In July 2024, the MOD announced that it would revive the ability to produce forgings for large caliber gun barrels in collaboration with Sheffield Forgemasters. In a separate announcement, the MoD revealed an arrangement with Forgemasters to repair Ukrainian vehicles. That same month, newly-installed Secretary for Defence John Healey toured the Forgemasters plant with his Australian counterpart Richard Marles in the framework of the AUKUS partnership. In January 2025, the British government awarded a contract to the defence firm BAE Systems to produce artillery barrels for Ukraine; BAE has stated their intention to work with Sheffield Forgemasters to produce the barrel forgings.

==Capabilities==
The company specialises in forged and cast steel components for the defence, engineering, nuclear, offshore, petrochemical and steel processing industries worldwide.

The company received the American Society of Mechanical Engineers N-stamp accreditation for critical nuclear components in 1992, having produced major components for the s and the civil nuclear industry, including Sizewell B, the UK's only pressurised water reactor.
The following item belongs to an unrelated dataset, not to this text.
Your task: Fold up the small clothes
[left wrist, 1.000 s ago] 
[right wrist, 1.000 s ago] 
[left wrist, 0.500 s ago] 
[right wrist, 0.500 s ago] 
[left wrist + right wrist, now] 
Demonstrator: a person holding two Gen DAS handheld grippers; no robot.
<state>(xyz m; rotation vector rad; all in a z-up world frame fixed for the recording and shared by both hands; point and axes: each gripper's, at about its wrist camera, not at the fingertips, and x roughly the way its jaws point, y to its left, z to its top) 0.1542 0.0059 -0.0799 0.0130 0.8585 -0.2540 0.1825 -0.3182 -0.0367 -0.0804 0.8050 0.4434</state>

The accreditation lapsed some years later, with the lack of nuclear work. In 2023, the company was reportedly working to regain ASME status for heavy forgings and castings to the civil nuclear market and to position itself for anticipated expansion of civil nuclear capacity in the UK. During mid 2020s, Forgemasters started using a new electron beam-based welding process that reduced the timescale involved in the construction of compact nuclear reactors from 150 days to two hours.

Sheffield Forgemasters currently has the capacity for pouring the largest single casting (570 tonnes) in Europe. The two forging presses in use can exert a force of 4,500 tonnes and 10,000 tonnes on a billet of steel. The 4,500 tonne press was installed in 2010 to replace a 1,500 tonne press which dated back to 1897 and was originally steam powered, and after several upgrades became hydraulically operated.